• _Task item_:
Transcribe the listing below verbatim, omitting pictures.

*** Opening Data block ***

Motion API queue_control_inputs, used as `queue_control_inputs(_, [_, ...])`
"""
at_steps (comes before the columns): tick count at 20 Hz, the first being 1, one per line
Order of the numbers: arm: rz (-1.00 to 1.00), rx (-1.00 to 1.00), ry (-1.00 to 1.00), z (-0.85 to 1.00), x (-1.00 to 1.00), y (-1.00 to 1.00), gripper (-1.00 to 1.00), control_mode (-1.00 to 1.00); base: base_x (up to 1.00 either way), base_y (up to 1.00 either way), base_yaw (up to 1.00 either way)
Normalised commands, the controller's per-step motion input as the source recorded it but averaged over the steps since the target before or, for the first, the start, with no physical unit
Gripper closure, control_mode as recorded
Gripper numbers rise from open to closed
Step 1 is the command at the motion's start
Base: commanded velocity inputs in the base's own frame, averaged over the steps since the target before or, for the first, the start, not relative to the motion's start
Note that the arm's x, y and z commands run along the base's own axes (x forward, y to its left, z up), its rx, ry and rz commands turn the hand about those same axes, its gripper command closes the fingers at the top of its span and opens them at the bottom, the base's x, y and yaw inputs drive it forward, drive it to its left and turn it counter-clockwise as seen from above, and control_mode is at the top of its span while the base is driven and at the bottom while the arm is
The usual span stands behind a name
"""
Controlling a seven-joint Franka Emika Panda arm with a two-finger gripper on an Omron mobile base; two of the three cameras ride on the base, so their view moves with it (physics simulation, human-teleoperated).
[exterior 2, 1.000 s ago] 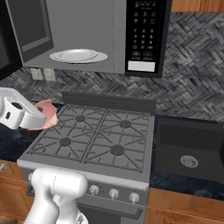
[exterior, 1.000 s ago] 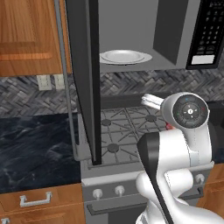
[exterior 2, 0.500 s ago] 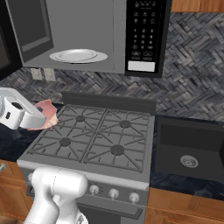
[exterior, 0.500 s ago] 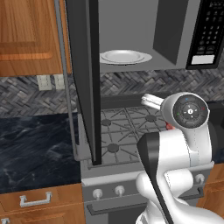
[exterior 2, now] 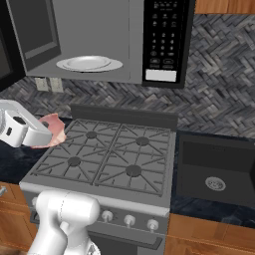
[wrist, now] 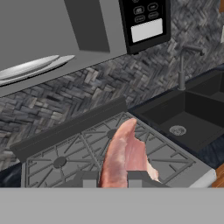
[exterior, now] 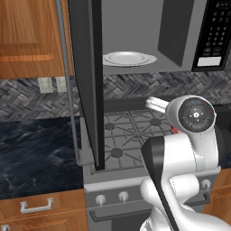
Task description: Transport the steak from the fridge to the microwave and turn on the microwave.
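tool [wrist: 111,180] tight around steak [wrist: 124,157]

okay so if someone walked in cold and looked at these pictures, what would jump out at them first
Probably the raw steak pinched in the robot's shut tool, held above the left side of the gas stove. Next, the microwave above the stove, its door swung wide open and a white plate lying in its cavity.
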Motion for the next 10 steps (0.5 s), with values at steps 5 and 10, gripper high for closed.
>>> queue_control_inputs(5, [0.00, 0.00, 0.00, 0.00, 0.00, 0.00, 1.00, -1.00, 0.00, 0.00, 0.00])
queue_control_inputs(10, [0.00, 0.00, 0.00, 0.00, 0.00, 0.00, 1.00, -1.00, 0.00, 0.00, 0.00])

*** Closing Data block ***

• _Output for this task_:
Motion API queue_control_inputs, used as `queue_control_inputs(_, [_, ...])`
"""
at_steps (comes before the columns): tick count at 20 Hz, the first being 1, one per line
Order of the numbers: arm: rz (-1.00 to 1.00), rx (-1.00 to 1.00), ry (-1.00 to 1.00), z (-0.85 to 1.00), x (-1.00 to 1.00), y (-1.00 to 1.00), gripper (-1.00 to 1.00), control_mode (-1.00 to 1.00); base: base_x (up to 1.00 either way), base_y (up to 1.00 either way), base_yaw (up to 1.00 either way)
Normalised commands, the controller's per-step motion input as the source recorded it but averaged over the steps since the target before or, for the first, the start, with no physical unit
Gripper closure, control_mode as recorded
Gripper numbers rise from open to closed
Step 1 is the command at the motion's start
Base: commanded velocity inputs in the base's own frame, averaged over the steps since the target before or, for the first, the start, not relative to the motion's start
Note that the arm's x, y and z commands run along the base's own axes (x forward, y to its left, z up), its rx, ry and rz commands turn the hand about those same axes, its gripper command closes the fingers at the top of its span and opens them at the bottom, the base's x, y and yaw inputs drive it forward, drive it to its left and turn it counter-clockwise as seen from above, and control_mode is at the top of its span while the base is driven and at the bottom while the arm is
The usual span stands behind a name
"""
Controlling a seven-joint Franka Emika Panda arm with a two-finger gripper on an Omron mobile base; two of the three cameras ride on the base, so their view moves with it (physics simulation, human-teleoperated).
[exterior 2, 1.000 s ago] 
[exterior, 1.000 s ago] 
[exterior 2, 0.500 s ago] 
[exterior, 0.500 s ago] 
[exterior 2, now] 
[wrist, now] 
[exterior, now] 
Task description: Transport the steak from the fridge to the microwave and turn on the microwave.
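tool [wrist: 111,180] tight around steak [wrist: 124,157]

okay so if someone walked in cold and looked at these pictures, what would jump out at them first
Probably the raw steak pinched in the robot's shut tool, held above the left side of the gas stove. Next, the microwave above the stove, its door swung wide open and a white plate lying in its cavity.
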Motion for the next 10 steps (0.5 s), with values at steps 5 and 10, gripper high for closed.
>>> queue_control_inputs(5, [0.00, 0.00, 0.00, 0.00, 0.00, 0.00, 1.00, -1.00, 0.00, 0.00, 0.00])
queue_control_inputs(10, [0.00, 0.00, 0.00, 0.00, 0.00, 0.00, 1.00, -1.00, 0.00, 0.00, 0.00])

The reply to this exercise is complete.